Si tratta di un patto a titolo oneroso tra datore di lavoro e lavoratore, con il quale vengono posti limiti all’attività di quest’ultimo per il tempo successivo alla cessazione del rapporto di lavoro, a fronte del riconoscimento di un vantaggio economico quale corrispettivo per le rinunce e le limitazioni accettate dal lavoratore.

 

2. Scopo e requisiti per la sua validità

Il patto di non concorrenza è finalizzato a tutelare l’interesse del datore di lavoro a proteggere il proprio patrimonio, le conoscenze acquisite (c.d. know-how), l’avviamento e la clientela.

Tuttavia, la limitazione della libertà professionale del lavoratore deve essere contenuta entro limiti tali da non comprimere eccessivamente l’esercizio della sua professionalità dopo la cessazione del rapporto, prevedendo in ogni caso un’adeguata remunerazione del sacrificio richiesto.

A tutela del lavoratore, il patto di non concorrenza è nullo se:

  • non risulta da atto scritto;
  • non prevede un corrispettivo a favore del prestatore di lavoro;
  • il vincolo non è contenuto entro determinati limiti di oggetto, tempo e luogo.

La forma scritta è quindi il primo requisito indispensabile per la validità del patto.

Quanto al corrispettivo, non può avere carattere “meramente simbolico, iniquo o sproporzionato” (Cass. civ. sent. n. 4891/1998). In termini generali, viene spesso ritenuto congruo un corrispettivo che oscilli tra il 10% e il 15% della retribuzione.

Quanto all’oggetto (le attività che il lavoratore non può svolgere dopo la cessazione del rapporto), il patto è generalmente ritenuto nullo se è così ampio o generico da precludere al lavoratore ogni concreta opportunità di lavoro.

La durata del vincolo non può essere superiore a 5 anni per i dirigenti e a 3 anni negli altri casi (se è indicata una durata superiore, essa si riduce nei limiti di legge).

Ulteriore elemento da valutare è l’ambito territoriale di efficacia: l’estensione deve essere proporzionata alle dimensioni e all’attività del datore di lavoro. La giurisprudenza, pur essendo stata in passato più rigida sui patti estesi all’intero territorio nazionale, negli ultimi anni ha preso atto della “dimensione globalizzata dell’economia” e ha ritenuto ammissibili patti estesi non solo al territorio nazionale, ma anche a quello europeo.

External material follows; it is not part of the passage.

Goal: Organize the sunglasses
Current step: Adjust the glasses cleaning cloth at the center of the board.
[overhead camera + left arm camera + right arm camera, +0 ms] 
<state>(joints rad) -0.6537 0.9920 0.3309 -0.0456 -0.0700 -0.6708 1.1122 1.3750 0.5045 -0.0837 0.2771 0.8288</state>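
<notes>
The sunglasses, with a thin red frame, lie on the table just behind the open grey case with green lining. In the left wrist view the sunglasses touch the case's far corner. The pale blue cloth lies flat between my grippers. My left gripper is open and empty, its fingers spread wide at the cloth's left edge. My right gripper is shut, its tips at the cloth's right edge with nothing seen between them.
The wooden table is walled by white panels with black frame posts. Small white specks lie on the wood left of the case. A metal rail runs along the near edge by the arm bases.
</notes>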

Va inoltre considerato che, secondo la giurisprudenza di merito prevalente, la corresponsione mensile del corrispettivo del patto di non concorrenza, parametrata alla durata del rapporto di lavoro, è generalmente ritenuta nulla, perché introduce un elemento di aleatorietà e indeterminatezza nel compenso, rendendolo non determinabile al momento della stipula e svincolato dal sacrificio richiesto al lavoratore.

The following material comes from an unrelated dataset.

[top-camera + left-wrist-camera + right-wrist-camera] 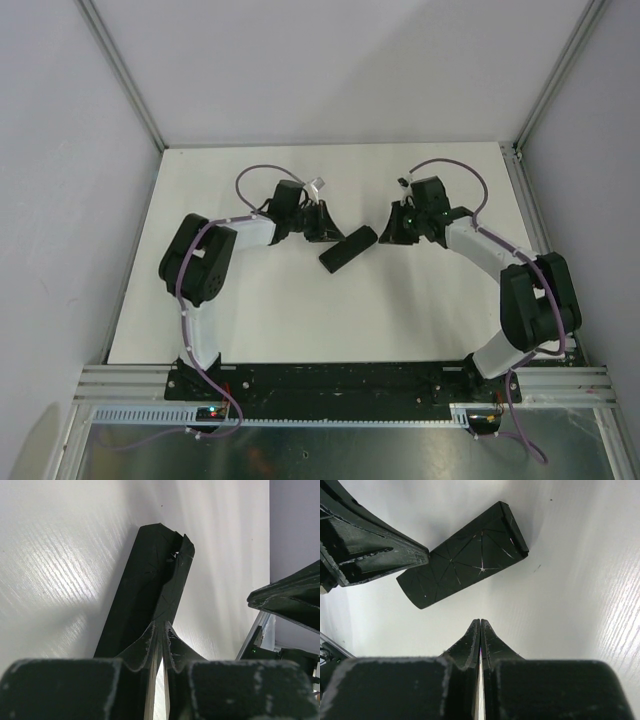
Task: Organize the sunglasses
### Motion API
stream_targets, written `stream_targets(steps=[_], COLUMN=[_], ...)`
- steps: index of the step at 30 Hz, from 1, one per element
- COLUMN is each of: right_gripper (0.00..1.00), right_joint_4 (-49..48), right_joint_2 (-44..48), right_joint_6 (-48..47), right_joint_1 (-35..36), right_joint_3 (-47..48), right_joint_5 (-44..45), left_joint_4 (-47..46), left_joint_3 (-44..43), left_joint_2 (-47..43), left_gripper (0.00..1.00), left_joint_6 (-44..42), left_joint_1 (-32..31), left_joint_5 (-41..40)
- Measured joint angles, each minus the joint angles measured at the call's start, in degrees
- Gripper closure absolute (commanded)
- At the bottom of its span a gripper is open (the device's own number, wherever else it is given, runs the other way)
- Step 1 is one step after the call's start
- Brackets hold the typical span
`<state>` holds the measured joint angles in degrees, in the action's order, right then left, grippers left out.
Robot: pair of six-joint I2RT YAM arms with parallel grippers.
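L gripper (160, 629) sat at closed case's (145, 580) end; sunglasses not visible.
Its jaws were a crack apart, R gripper (479, 624) pressed together, empty; sunglasses prob. inside case, mid-frame on tabletop (300, 310); task looked nearly done.

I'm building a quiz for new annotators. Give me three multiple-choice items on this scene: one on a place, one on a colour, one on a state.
1. Where does the case lie?
A. On the rail by the arm bases
B. On the table, between the left gripper and the right gripper
C. In the table's far left corner

2. What colour is the case?
A. Black
B. Light blue
C. Red

3. How does the right gripper stand?
A. Wide open
B. Shut on the case
C. Shut, holding nothing

Answers:
1 B: the top view shows it mid-table, between the two sets of fingertips.
2 A: it is black in every view.
3 C: the right wrist view shows its fingers pressed together, short of the case.
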<state>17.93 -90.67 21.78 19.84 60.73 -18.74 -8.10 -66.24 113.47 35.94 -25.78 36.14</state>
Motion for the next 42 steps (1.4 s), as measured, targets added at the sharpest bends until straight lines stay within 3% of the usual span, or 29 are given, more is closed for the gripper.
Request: stream_targets(steps=[30,33,35,36,38,39,40,42], right_gripper=[0.92,0.75,0.63,0.56,0.32,0.17,0.09,0.03], right_joint_4=[-5.0,-5.4,-6.0,-6.0,-5.8,-5.6,-5.4,-5.2], right_joint_2=[-6.8,-6.8,-6.2,-5.0,-1.6,1.3,4.5,12.6], right_joint_6=[0.7,0.8,0.9,0.6,0.7,0.5,0.4,0.1], right_joint_1=[4.0,4.2,4.2,4.3,4.3,4.3,4.2,3.6], right_joint_3=[-2.2,-2.3,-2.9,-3.8,-5.7,-7.0,-8.2,-10.5], right_joint_5=[-3.4,-3.4,-2.9,-2.3,-1.1,-0.1,0.9,3.2], left_joint_4=[7.3,8.7,9.2,9.4,9.6,9.8,10.2,10.7], left_joint_3=[-3.3,-3.3,-2.9,-2.3,0.1,1.9,3.5,7.6], left_joint_2=[-6.3,-7.9,-9.5,-10.7,-14.2,-16.7,-19.0,-25.7], left_gripper=[0.85,0.81,0.73,0.66,0.47,0.26,0.13,0.04], left_joint_6=[-2.2,-2.7,-3.1,-3.4,-3.9,-4.4,-4.8,-5.4], left_joint_1=[0.9,1.3,1.6,1.6,1.8,1.9,1.9,2.0], left_joint_5=[-1.6,-2.4,-3.4,-4.2,-6.1,-7.5,-8.5,-12.0])
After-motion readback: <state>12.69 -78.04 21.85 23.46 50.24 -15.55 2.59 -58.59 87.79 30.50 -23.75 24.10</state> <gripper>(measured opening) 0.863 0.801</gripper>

Anche la Cassazione ha chiarito che, per garantire la validità del patto di non concorrenza, è necessario che il corrispettivo sia determinato o determinabile al momento della stipula e congruo rispetto al sacrificio richiesto, indipendentemente dalla durata del rapporto di lavoro (Cass. Civ., Sez. Lav., n. 10676 del 19/04/2024).

 

3. Conseguenze della violazione del patto da parte del lavoratore

In caso di violazione del patto di non concorrenza, l’ex datore di lavoro potrà agire in giudizio per ottenere:

a) un’inibitoria in via d’urgenza ai sensi dell’art. 700 c.p.c., volta a far cessare l’attività concorrenziale illegittima per tutta la durata del patto;

b) la risoluzione del patto, con richiesta di restituzione dei corrispettivi pagati in esecuzione dello stesso.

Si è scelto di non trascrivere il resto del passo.